Tuesday, February 18, 2014

My Eating Disorder

I will admit it here:  I have an eating disorder.

Unless a food comes with a specific set of instructions, or it's painfully obvious how to consume it (like, um, soup), I do not possess the innate ability to know how to eat it.  I'm not worldly that way.  Now, I'm not talking about recipes and how to cook something; I'm talking about the proper way to eat some foods.  Examples:

I never knew I was supposed to remove the shell from a shrimp before eating it.  I hadn't eaten much shrimp as a kid/teen and had only watched other people eat it.  I knew something got pulled off first - which I assumed (correctly) was the legs - but I completely missed the part about removing the shell.  Are there instructions about that?  No.  So for several years, I pulled off the legs and ate the rest.  I learned of my mistake one Christmas when I was eating shrimp with my brother.  I was about 35 at the time.  I innocently asked him what he was doing:
Matt:  Pulling the legs off?
Me:  No, after that.
Matt:  Peeling off the shell?
Me:  Are you supposed to do that?
Matt:  !?!?
Me:  I didn't know you were supposed to do that.  I always just ate the shell.
Matt:  You're lying.
Me:  No, watch.  (pop shrimp in mouth)
Matt:  I'm gonna barf.
I knew Kevin wanted me to eat a little healthier and I knew he loved Asian food, so one time early in our relationship, I stopped by a Chinese restaurant on my way home from work and ordered edamame to go.  On the walk home, I thought I would start eating, so I just popped a pod into my mouth and started chewing.  Let me ask again here:  Where are the written instructions on how to eat edamame?  Answer:  Nowhere!  After 15 minutes of chewing, I finally had to pull the stringy pod out of my mouth and toss it.
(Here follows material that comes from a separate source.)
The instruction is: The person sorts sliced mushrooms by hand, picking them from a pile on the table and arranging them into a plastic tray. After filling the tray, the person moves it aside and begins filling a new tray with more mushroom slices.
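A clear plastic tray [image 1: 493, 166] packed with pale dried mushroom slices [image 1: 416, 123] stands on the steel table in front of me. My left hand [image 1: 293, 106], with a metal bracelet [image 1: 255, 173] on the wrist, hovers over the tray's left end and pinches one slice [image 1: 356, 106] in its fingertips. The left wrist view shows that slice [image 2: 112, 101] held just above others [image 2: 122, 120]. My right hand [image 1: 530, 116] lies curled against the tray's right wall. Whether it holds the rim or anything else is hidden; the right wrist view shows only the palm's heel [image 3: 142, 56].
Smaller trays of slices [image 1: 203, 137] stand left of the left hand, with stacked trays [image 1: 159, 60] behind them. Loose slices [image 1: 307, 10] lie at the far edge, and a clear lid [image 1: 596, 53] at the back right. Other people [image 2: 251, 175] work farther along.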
"How does Kevin eat these things?", I marveled.  And looking at the container in front of me, I wondered how on earth I would be able to finish all of them when it took me 15 minutes to just eat ONE.
Kevin (laughing):  Oh my God, you don't eat the pod!  You eat the soy beans inside!
Me:  Well that would explain why the pod is practically unchewable.
Kevin:  (laughing too hard to speak)
Me:  Well how was I supposed to know??
While perhaps not really the same eating disorder as shrimp and edamame, I ordered calamari on a vacation in Cancun in 1998.  Based on the sound of the word, I thought calamari was pasta.  I mean come on:  capellini, fusilli, spaghetti, CAL-A-MAR-I...   I mean, it ends in an "i" - sounds like pasta to me.  Admittedly it looked a little weird when it arrived at the table because it didn't look like it had marinara sauce on it, but I started eating it anyway.  The look on my face immediately gave me away.  I'm trying to chew the mouthful I had:
Me:  God this is just awful!
Chad:  I was surprised you ordered it in the first place.  I didn't think you would like squid.
Me:  (spit!)
If there are other foods out there that need to be accompanied with instructions or directions, please let me know.  Or should I simply just check myself into rehab?